▶ _PROBLEM DESCRIPTION_
Nothing but the lines from the one containing "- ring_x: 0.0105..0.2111" through the one containing "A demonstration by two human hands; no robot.", both included, should be given again, each exactly as written below.
==== AVAILABLE DATA
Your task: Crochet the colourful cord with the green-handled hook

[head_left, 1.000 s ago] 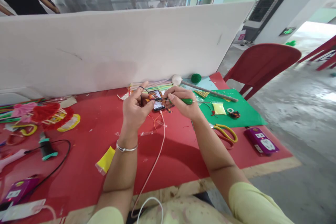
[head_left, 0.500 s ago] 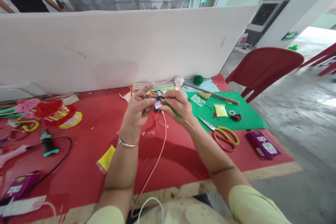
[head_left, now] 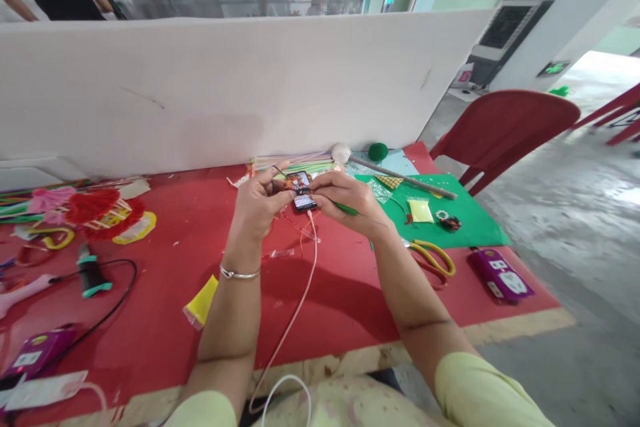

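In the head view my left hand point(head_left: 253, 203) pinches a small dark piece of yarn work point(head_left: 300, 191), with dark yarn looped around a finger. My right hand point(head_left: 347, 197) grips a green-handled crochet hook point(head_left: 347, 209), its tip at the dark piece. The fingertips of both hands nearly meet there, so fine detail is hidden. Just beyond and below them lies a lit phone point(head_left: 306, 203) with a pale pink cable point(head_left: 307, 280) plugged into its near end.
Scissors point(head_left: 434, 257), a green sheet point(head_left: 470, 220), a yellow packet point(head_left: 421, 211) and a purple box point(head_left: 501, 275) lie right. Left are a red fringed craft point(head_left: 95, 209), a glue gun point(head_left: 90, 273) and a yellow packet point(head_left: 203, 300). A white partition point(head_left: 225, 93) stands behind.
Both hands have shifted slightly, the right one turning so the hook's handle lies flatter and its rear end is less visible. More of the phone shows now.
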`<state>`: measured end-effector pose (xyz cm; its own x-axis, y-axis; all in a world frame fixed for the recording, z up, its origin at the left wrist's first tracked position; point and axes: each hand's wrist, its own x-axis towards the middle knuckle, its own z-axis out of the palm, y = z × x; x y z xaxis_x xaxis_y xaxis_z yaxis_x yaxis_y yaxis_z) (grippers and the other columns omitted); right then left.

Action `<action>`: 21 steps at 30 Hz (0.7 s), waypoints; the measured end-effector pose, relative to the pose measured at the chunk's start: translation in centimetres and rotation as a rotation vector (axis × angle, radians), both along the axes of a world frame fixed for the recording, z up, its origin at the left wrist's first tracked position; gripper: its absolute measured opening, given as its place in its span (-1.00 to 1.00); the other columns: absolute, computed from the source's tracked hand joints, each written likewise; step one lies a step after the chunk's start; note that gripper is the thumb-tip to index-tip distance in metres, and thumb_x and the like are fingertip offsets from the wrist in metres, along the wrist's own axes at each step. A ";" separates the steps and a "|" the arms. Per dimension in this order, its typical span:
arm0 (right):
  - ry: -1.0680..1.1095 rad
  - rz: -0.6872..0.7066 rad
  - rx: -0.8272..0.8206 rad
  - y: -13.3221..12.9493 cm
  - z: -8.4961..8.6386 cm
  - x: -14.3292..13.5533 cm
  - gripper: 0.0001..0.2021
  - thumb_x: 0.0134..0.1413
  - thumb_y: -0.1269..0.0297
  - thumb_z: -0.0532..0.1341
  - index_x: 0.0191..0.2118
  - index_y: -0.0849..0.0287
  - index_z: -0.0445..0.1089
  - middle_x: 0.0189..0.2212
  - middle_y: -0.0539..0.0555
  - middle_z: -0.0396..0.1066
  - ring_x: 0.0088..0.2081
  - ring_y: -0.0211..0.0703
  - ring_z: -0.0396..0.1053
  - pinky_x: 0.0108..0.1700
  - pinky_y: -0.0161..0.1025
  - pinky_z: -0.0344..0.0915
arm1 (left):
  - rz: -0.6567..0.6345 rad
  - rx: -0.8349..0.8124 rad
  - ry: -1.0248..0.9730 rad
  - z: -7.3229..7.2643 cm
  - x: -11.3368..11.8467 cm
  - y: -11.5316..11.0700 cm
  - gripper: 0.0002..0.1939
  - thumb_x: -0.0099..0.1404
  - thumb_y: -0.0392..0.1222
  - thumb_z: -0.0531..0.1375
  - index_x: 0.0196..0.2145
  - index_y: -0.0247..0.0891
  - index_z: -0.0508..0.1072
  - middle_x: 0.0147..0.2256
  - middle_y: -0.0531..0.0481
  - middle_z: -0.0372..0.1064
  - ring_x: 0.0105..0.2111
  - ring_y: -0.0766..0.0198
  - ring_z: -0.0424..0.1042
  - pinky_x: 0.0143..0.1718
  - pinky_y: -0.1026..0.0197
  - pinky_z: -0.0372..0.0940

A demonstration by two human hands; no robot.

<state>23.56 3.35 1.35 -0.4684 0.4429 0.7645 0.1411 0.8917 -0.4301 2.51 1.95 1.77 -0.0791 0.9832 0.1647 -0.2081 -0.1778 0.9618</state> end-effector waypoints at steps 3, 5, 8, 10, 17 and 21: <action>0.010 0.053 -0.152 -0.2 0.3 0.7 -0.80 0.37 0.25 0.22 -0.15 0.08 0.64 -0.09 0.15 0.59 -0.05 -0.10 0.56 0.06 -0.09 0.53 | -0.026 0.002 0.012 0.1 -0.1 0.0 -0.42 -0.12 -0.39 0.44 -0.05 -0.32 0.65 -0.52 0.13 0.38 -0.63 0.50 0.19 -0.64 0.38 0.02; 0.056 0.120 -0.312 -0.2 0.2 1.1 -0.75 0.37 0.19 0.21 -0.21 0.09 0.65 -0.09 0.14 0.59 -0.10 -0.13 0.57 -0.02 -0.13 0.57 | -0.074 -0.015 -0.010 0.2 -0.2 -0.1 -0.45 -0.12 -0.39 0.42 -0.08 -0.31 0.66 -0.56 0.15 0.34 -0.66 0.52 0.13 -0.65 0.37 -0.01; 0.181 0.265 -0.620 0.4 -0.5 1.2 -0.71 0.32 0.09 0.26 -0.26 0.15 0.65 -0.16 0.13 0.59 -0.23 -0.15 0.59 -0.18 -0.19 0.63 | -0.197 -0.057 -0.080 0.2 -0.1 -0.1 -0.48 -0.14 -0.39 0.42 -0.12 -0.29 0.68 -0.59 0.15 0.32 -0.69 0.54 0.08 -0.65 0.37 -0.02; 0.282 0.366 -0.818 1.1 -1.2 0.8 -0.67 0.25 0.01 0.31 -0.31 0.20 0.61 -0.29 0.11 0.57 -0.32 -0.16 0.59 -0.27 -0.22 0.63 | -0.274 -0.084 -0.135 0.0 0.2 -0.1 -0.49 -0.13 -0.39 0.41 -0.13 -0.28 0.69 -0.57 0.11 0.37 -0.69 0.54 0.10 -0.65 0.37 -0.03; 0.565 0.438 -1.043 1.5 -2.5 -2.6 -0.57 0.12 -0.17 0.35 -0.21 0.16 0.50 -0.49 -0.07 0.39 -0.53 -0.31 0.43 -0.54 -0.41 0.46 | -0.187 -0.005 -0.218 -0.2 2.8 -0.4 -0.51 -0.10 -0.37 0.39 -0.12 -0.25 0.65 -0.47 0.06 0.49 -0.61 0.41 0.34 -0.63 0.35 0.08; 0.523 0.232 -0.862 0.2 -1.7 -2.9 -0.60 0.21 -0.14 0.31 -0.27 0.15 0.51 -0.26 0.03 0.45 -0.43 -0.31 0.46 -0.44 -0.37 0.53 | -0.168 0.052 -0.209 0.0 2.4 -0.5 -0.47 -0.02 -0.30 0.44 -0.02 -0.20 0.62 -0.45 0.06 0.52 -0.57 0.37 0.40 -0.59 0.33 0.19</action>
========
▶ _RESPONSE TO THE TASK_
  - ring_x: 0.0105..0.2111
  - ring_y: -0.0766..0.0198
  - ring_z: -0.0424..0.1042
  - pinky_x: 0.0143..0.1718
  - pinky_y: -0.1026..0.0197
  - pinky_z: -0.0372..0.0940

A demonstration by two human hands; no robot.

There is no more to add to the answer.